The two common forms of pulp therapy in children’s teeth are pulpotomy and pulpectomy.

  • A pulpotomy removes the diseased pulp tissue within the crown portion of the tooth. Next, an agent is placed to prevent bacterial growth and to calm the remaining nerve tissue. This is followed by a final restoration (usually a stainless steel crown).

  • A pulpectomy is required when the entire pulp is involved (into the root canal(s) of the tooth). During this treatment, the diseased pulp tissue is completely removed from both the crown and root. The canals are cleansed, disinfected, and, in the case of primary teeth, filled with a resorbable material. Then, a final restoration is placed. A permanent tooth would be filled with a non-resorbing material.

What Is The Best Time For Orthodontic Treatment?
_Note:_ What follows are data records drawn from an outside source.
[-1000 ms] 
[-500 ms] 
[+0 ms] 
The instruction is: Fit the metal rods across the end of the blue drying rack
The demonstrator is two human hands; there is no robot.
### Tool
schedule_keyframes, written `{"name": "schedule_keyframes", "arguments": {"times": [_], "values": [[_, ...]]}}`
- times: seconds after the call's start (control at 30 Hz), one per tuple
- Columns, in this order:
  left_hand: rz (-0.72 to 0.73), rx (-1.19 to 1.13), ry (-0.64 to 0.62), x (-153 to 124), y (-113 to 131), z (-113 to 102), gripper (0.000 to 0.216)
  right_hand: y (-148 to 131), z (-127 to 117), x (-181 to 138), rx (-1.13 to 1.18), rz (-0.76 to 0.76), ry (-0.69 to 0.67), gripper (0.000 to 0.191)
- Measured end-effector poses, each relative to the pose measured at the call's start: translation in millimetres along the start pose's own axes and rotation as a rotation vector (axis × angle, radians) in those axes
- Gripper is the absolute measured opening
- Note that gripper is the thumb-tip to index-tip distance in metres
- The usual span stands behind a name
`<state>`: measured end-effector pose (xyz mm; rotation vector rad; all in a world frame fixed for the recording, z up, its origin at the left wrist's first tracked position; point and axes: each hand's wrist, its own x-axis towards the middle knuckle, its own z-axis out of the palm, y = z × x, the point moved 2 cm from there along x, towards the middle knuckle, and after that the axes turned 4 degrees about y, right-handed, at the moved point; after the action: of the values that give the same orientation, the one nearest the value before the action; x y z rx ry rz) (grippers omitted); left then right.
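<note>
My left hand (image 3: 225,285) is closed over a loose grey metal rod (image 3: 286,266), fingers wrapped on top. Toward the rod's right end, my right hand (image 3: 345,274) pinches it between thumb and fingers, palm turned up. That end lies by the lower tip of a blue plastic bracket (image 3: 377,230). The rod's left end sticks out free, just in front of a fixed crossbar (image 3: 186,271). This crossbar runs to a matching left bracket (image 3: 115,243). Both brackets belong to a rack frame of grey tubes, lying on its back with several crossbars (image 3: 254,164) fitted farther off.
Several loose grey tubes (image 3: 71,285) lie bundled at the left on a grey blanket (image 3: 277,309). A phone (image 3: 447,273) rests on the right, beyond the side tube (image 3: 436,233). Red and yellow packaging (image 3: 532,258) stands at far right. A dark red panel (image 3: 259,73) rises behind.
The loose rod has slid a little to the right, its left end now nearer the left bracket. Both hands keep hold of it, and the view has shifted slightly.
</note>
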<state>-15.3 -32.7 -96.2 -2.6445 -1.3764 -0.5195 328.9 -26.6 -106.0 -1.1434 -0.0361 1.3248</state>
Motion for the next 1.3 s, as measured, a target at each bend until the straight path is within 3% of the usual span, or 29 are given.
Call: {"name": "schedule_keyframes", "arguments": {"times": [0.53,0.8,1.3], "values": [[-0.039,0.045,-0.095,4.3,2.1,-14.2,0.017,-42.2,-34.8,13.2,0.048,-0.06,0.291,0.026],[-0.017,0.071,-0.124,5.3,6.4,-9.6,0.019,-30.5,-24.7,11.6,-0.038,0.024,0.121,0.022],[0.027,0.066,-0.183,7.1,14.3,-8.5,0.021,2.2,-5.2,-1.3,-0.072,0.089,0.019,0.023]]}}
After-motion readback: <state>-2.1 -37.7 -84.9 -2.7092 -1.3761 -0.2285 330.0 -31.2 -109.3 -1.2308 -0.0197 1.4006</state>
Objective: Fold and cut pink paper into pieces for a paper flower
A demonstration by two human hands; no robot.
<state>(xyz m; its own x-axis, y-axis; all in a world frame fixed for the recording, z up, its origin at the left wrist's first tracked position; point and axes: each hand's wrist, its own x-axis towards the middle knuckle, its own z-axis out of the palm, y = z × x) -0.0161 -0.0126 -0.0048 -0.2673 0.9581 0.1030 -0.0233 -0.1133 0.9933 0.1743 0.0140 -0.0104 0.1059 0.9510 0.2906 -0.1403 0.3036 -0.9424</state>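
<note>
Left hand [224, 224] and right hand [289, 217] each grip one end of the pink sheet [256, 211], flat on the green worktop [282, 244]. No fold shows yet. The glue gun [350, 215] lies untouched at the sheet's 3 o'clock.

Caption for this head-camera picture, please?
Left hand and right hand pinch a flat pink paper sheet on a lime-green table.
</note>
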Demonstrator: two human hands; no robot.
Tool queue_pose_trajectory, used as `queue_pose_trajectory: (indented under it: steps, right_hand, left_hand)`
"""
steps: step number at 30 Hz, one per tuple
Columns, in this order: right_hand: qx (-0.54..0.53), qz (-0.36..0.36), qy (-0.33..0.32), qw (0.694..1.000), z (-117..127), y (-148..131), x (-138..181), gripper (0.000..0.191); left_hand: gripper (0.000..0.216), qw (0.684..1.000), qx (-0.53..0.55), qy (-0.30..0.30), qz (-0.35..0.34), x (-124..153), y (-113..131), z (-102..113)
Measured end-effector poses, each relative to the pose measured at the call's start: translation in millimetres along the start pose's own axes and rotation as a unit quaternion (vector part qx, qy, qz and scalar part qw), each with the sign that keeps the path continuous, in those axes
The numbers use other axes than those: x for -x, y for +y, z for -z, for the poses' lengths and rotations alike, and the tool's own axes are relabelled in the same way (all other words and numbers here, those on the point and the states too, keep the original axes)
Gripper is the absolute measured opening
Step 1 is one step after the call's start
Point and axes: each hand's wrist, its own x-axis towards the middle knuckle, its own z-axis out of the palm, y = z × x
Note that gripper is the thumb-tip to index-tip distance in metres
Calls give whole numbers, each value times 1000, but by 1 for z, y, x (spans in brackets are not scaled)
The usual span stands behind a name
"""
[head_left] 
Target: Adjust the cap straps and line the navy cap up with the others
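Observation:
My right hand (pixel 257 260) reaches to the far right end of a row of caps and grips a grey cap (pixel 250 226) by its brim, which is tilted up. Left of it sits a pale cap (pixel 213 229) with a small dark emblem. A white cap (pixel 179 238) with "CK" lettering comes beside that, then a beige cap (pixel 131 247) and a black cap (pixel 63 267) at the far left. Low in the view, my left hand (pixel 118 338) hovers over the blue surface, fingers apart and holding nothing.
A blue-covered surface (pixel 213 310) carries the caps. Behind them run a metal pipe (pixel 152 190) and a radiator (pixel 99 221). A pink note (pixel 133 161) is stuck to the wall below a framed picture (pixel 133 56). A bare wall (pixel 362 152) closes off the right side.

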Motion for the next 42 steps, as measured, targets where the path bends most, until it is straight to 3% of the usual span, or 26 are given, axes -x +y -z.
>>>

Developing malocclusions, or bad bites, can be recognized as early as 2-3 years of age. Often, early steps can be taken to reduce the need for major orthodontic treatment at a later age.

Stage I

Early Treatment: This period of treatment encompasses ages 2 to 6 years. At this young age, we are concerned with underdeveloped dental arches, the premature loss of primary teeth, and harmful habits such as finger or thumb sucking. Treatment initiated in this stage of development is often very successful, and many times, though not always, can eliminate the need for future orthodontic/orthopedic treatment.

Stage II

Mixed Dentition: This period covers the ages of 6 to 12 years, with the eruption of the permanent incisor (front) teeth and 6-year molars. Treatment concerns deal with discrepancies in jaw relationships and dental realignment problems. This is an excellent stage to start treatment when indicated, as your child’s hard and soft tissues are usually very responsive to orthodontic or orthopedic forces.

Stage III

Adolescent Dentition: This stage deals with the permanent teeth and the development of the final bite relationship.